(Saved data entries)
⁂

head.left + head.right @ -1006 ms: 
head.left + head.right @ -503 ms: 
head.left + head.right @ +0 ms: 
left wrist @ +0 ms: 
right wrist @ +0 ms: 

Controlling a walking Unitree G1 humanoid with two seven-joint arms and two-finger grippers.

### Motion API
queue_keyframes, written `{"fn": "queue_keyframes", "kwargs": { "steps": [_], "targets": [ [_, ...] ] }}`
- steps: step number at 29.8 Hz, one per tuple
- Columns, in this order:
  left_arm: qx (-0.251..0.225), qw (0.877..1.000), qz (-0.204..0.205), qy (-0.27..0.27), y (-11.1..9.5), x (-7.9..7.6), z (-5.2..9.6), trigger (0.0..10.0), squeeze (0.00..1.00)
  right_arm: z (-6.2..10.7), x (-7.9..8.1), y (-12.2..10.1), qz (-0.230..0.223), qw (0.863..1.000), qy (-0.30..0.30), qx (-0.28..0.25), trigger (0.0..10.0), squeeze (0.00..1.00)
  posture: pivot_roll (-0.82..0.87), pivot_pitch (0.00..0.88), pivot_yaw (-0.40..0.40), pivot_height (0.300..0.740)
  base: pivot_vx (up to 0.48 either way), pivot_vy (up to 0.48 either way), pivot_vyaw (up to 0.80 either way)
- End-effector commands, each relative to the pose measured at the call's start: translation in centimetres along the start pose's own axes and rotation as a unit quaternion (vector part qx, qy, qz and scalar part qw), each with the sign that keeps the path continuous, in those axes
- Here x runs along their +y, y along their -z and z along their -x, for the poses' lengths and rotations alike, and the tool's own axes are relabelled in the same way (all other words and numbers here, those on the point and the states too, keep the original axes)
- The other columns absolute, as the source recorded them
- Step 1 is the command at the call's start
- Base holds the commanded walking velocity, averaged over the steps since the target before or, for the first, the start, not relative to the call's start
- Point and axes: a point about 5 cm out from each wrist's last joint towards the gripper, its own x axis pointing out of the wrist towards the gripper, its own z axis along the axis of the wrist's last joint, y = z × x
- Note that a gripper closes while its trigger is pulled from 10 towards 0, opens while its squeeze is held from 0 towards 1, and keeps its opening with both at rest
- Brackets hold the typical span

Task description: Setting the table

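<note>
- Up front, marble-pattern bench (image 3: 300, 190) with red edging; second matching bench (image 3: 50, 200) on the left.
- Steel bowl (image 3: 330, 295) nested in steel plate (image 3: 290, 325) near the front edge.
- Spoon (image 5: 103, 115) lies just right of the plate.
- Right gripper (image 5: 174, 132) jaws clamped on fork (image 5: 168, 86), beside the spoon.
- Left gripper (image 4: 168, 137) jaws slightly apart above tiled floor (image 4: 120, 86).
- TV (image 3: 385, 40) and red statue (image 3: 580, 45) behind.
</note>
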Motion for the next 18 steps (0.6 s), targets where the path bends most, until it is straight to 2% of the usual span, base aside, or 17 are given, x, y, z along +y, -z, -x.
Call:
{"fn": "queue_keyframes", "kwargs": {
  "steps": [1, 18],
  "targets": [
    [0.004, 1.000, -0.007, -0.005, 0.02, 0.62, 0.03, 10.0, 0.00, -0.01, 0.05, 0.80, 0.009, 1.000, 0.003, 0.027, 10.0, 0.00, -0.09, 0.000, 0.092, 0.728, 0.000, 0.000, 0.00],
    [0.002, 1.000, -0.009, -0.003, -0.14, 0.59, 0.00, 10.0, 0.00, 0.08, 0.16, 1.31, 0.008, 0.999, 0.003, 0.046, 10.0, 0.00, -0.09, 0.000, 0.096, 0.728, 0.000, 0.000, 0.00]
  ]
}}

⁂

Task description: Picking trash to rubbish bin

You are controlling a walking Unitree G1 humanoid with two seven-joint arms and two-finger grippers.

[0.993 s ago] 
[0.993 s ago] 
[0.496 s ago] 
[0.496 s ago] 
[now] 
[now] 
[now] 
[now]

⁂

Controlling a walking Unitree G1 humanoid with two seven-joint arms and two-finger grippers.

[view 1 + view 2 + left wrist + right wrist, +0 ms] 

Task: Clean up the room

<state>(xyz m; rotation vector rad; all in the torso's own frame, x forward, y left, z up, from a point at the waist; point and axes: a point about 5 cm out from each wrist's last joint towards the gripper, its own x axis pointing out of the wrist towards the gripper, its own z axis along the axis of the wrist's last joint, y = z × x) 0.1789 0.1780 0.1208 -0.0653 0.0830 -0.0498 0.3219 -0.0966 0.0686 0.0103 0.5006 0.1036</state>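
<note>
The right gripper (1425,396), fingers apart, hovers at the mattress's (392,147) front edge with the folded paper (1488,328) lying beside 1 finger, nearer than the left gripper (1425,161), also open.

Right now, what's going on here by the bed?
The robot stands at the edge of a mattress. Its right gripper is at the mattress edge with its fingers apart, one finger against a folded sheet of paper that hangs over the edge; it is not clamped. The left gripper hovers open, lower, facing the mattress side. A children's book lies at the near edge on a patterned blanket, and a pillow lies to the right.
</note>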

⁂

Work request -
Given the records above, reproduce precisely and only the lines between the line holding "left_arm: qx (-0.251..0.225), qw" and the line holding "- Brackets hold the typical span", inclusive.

Answer section -
  left_arm: qx (-0.251..0.225), qw (0.877..1.000), qz (-0.204..0.205), qy (-0.27..0.27), y (-11.1..9.5), x (-7.9..7.6), z (-5.2..9.6), trigger (0.0..10.0), squeeze (0.00..1.00)
  right_arm: z (-6.2..10.7), x (-7.9..8.1), y (-12.2..10.1), qz (-0.230..0.223), qw (0.863..1.000), qy (-0.30..0.30), qx (-0.28..0.25), trigger (0.0..10.0), squeeze (0.00..1.00)
  posture: pivot_roll (-0.82..0.87), pivot_pitch (0.00..0.88), pivot_yaw (-0.40..0.40), pivot_height (0.300..0.740)
  base: pivot_vx (up to 0.48 either way), pivot_vy (up to 0.48 either way), pivot_vyaw (up to 0.80 either way)
- End-effector commands, each relative to the pose measured at the call's start: translation in centimetres along the start pose's own axes and rotation as a unit quaternion (vector part qx, qy, qz and scalar part qw), each with the sign that keeps the path continuous, in those axes
- Here x runs along their +y, y along their -z and z along their -x, for the poses' lengths and rotations alike, and the tool's own axes are relabelled in the same way (all other words and numbers here, those on the point and the states too, keep the original axes)
- The other columns absolute, as the source recorded them
- Step 1 is the command at the call's start
- Base holds the commanded walking velocity, averaged over the steps since the target before or, for the first, the start, not relative to the call's start
- Point and axes: a point about 5 cm out from each wrist's last joint towards the gripper, its own x axis pointing out of the wrist towards the gripper, its own z axis along the axis of the wrist's last joint, y = z × x
- Note that a gripper closes while its trigger is pulled from 10 towards 0, opens while its squeeze is held from 0 towards 1, and keeps its opening with both at rest
- Brackets hold the typical span

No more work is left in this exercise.